ERD-Driven Development

ERD - Entity Relationship Diagram

For backend engineers, this concept is very familiar. Many database tools provide ERD visualization.

An ERD can also be a more abstract concept, independent of any specific database implementation. It describes relationships between entities, so many product managers also use ERDs to describe a product’s core data model.

Because of that, ERD is an important tool that runs through both product design and product implementation. If the ERD structure stays clear across all stages, the product becomes easier to maintain and extend.

When you combine ERD with pydantic-resolve, you can get a 3–5x boost in development efficiency and reduce code size by about 50%.

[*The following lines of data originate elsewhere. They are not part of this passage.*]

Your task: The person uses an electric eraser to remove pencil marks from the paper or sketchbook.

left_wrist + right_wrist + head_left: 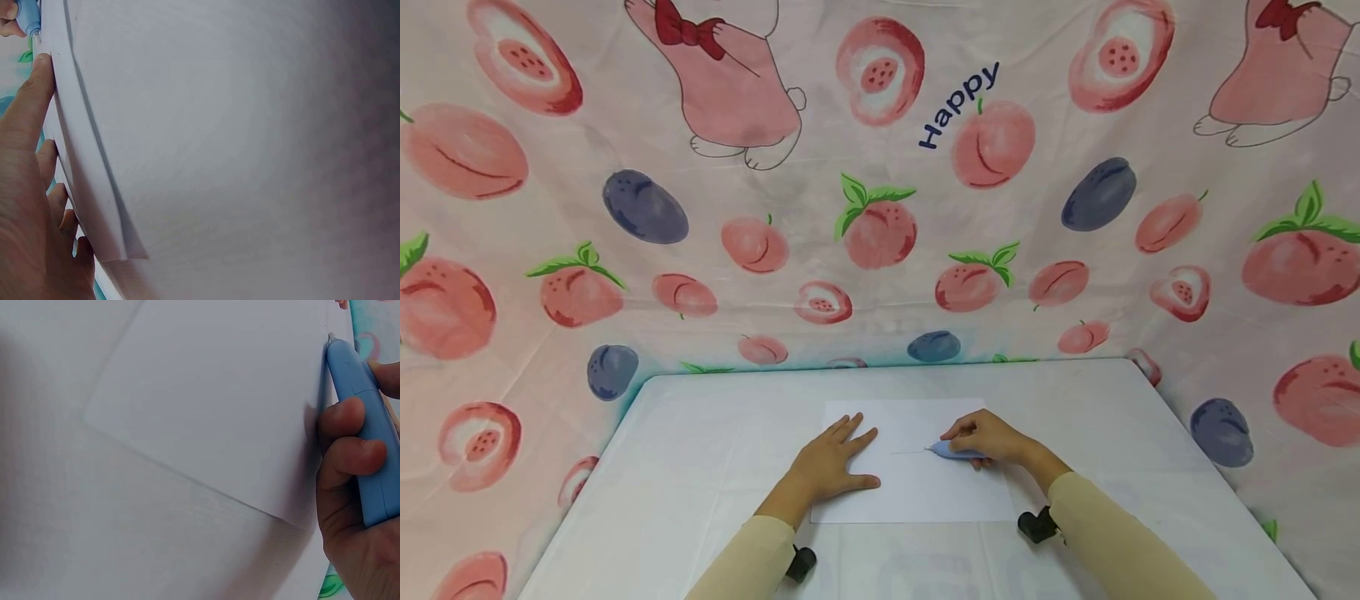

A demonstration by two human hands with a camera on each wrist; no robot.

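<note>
A white sheet of paper (910, 492) lies on the table, with a thin faint line running across its middle. Fingers spread, my left hand (829, 468) rests on the left part of the sheet; the left wrist view shows this hand (31, 187) along the paper (94, 181). My right hand (992, 435) grips a thick, light blue pen-shaped tool (951, 451) with a narrow pale tip. That tip meets the right end of the line. In the right wrist view, fingers curl round the blue tool (356, 381); its exact kind I cannot tell.
A white-covered table (700, 450) extends around the paper on all sides. Behind and beside it hangs a pink cloth (820, 208) printed with fruit. Dark wrist devices, one at the left wrist (801, 564) and one at the right (1037, 526), sit below the sleeves.
</note>
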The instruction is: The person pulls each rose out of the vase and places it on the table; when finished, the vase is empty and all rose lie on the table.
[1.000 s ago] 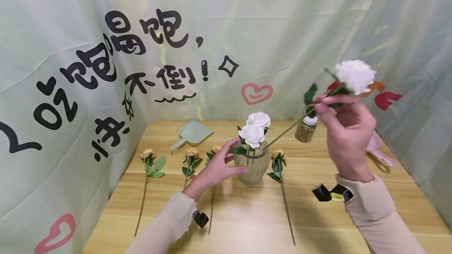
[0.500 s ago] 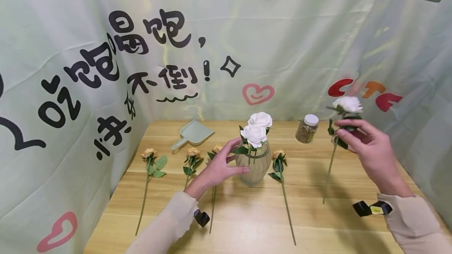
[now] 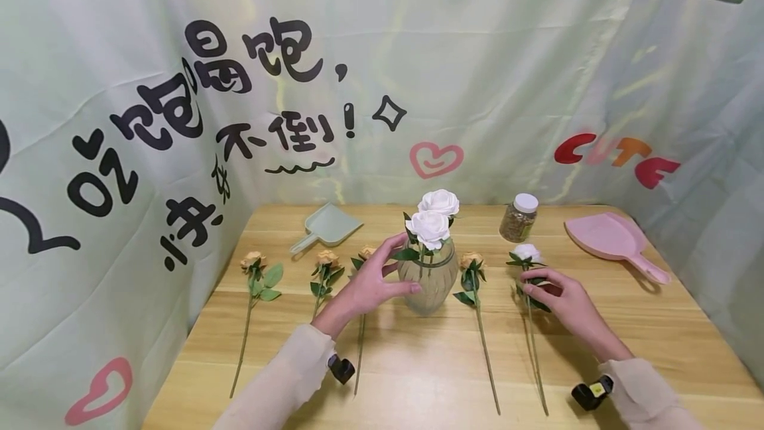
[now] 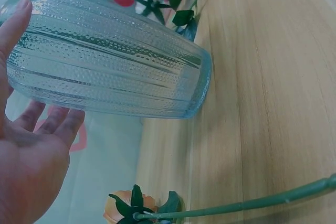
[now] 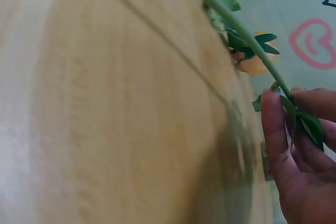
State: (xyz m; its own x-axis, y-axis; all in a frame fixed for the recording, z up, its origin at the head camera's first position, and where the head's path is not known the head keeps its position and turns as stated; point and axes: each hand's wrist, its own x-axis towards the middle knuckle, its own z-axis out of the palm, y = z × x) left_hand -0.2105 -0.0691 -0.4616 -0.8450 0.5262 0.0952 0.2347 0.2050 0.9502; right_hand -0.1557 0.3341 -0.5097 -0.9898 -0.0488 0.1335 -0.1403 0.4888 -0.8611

Let’s start from some existing approaches and talk about what they can do—and where they fall short.

---
title: User and Post
---

erDiagram
    User ||--o{ Post : "has many"

From SQL, ORM, to GraphQL

SQL

Relational databases can store related data, but it’s not convenient to fetch an object together with its related objects using plain SQL.

When you do a join in SQL, if the relationship is one-to-many, the result size can explode due to the Cartesian product.

Simple queries can’t naturally produce nested related data (there are tricks to stitch JSON together, but that tends to be hard to maintain), or you end up deduplicating parent rows in the application layer.

select * from user join post on user.id = post.user_id

So the SQL result is a 2D table. Related data often needs to be represented as aggregated results.

select user.name, count(*) as post_count from user join post on user.id = post.user_id groupby user.id

ORM

If you need relationship data, you typically use an ORM. After defining relationships in the ORM, you can access related objects.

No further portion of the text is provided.